* _DIRECTIONS_: Produce word for word the lines of the data below running from the one that has "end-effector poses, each" to the one that has "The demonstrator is", inclusive, and no others.

* _DATA SEGMENT_:
::::::::
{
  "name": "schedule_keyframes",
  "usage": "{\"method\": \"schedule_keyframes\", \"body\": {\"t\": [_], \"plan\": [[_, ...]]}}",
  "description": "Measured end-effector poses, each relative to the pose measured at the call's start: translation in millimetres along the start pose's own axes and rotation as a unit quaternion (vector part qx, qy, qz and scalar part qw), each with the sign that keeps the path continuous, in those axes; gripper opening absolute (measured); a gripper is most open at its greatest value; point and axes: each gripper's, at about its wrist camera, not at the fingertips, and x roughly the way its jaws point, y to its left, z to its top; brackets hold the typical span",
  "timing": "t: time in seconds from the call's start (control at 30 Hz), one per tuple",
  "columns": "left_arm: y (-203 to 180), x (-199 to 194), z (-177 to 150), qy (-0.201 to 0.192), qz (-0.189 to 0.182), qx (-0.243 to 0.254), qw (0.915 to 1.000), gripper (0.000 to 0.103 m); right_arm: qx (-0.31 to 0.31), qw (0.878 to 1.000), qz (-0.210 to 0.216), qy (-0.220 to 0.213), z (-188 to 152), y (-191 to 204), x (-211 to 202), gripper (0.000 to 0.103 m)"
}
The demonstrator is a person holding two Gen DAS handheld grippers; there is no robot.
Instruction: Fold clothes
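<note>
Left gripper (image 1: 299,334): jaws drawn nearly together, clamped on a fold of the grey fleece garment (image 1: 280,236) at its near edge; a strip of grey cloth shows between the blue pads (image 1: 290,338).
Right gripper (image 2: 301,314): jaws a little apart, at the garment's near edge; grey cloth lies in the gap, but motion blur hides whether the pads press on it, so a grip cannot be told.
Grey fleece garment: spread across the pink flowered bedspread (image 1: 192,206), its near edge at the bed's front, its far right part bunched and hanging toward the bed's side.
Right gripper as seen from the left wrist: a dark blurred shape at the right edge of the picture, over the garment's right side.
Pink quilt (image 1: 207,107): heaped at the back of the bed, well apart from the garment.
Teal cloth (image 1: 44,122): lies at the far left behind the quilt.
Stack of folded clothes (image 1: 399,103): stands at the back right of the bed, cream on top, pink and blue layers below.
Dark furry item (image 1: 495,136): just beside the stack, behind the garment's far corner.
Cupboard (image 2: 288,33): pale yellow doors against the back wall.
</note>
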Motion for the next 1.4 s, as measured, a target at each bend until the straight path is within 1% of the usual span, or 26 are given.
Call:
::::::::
* _YOUR RESPONSE_:
  "description": "Measured end-effector poses, each relative to the pose measured at the call's start: translation in millimetres along the start pose's own axes and rotation as a unit quaternion (vector part qx, qy, qz and scalar part qw), each with the sign that keeps the path continuous, in those axes; gripper opening absolute (measured); a gripper is most open at its greatest value; point and axes: each gripper's, at about its wrist camera, not at the fingertips, and x roughly the way its jaws point, y to its left, z to its top; brackets hold the typical span",
  "timing": "t: time in seconds from the call's start (control at 30 Hz), one per tuple",
  "columns": "left_arm: y (-203 to 180), x (-199 to 194), z (-177 to 150), qy (-0.201 to 0.192), qz (-0.189 to 0.182), qx (-0.243 to 0.254), qw (0.915 to 1.000), gripper (0.000 to 0.103 m); right_arm: qx (-0.31 to 0.31), qw (0.878 to 1.000), qz (-0.210 to 0.216), qy (-0.220 to 0.213), z (-188 to 152), y (-191 to 204), x (-211 to 202), gripper (0.000 to 0.103 m)"
}
The demonstrator is a person holding two Gen DAS handheld grippers; there is no robot.

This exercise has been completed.